St. Basil was a man who knew how to ask for a favor. In this letter he very gently appeals to a provincial governor’s love of reputation, suggesting that the surest way to earn wide fame is to be known for his good deeds.
I am aware that your excellency is favorably receiving my letters, and I understand why. You love all that is good; you are ready in doing kindnesses. So whenever I give you the opportunity of showing your magnanimity, you are eager for my letters, because you know that they furnish an occasion for good deeds.
Now, once more, here is a chance for you to show all the signs of righteousness, and at the same time for the public exhibition of your virtues.

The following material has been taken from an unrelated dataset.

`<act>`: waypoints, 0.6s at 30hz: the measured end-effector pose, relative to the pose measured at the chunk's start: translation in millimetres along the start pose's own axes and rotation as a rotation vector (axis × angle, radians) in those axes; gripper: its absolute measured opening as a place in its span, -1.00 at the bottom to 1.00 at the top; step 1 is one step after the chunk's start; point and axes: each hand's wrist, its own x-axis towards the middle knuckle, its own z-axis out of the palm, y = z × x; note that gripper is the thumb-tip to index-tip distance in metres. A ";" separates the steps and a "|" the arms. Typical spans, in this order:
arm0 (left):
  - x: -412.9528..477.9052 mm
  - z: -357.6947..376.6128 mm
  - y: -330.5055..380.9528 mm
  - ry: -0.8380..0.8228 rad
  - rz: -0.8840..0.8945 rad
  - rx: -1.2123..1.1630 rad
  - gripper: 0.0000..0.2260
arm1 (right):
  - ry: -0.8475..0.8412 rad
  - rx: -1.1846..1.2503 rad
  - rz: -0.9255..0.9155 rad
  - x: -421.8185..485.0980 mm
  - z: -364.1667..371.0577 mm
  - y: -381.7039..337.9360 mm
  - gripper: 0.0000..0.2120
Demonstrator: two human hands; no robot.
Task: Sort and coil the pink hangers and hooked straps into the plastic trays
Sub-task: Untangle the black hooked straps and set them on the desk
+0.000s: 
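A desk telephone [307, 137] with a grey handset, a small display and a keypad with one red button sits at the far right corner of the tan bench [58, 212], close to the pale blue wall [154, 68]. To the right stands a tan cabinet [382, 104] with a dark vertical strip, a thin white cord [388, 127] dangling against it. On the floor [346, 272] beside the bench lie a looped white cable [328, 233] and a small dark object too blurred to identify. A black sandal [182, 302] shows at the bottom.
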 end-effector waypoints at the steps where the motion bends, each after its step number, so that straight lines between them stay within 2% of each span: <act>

Certain persons have come from Alexandria for the discharge of a necessary duty that is due from all men to the dead. They ask your excellency to give orders that it may be permitted them to have conveyed away, under official sanction, the corpse of a relative who departed this life at Sebasteia, while the troops were quartered there. They further beg that, as far as possible, aid may be given them for traveling at the public expense, so that, of your bounty, they may find some help and solace in their long journey.
The news of this will travel as far as great Alexandria and will convey there the report of your excellency’s astonishing kindness. You certainly understand this without my mentioning it. I shall add gratitude for this one more favor to the gratitude I feel for all you have done for me.
IN GOD’S PRESENCE, CONSIDER . . .
When I’m most concerned about what other people think of me, does that concern usually lead me to good works or to bad ones?
Lord, increase my strength in charity through the power of your cross, the intercession of Our Lady, and the prayers of all your saints.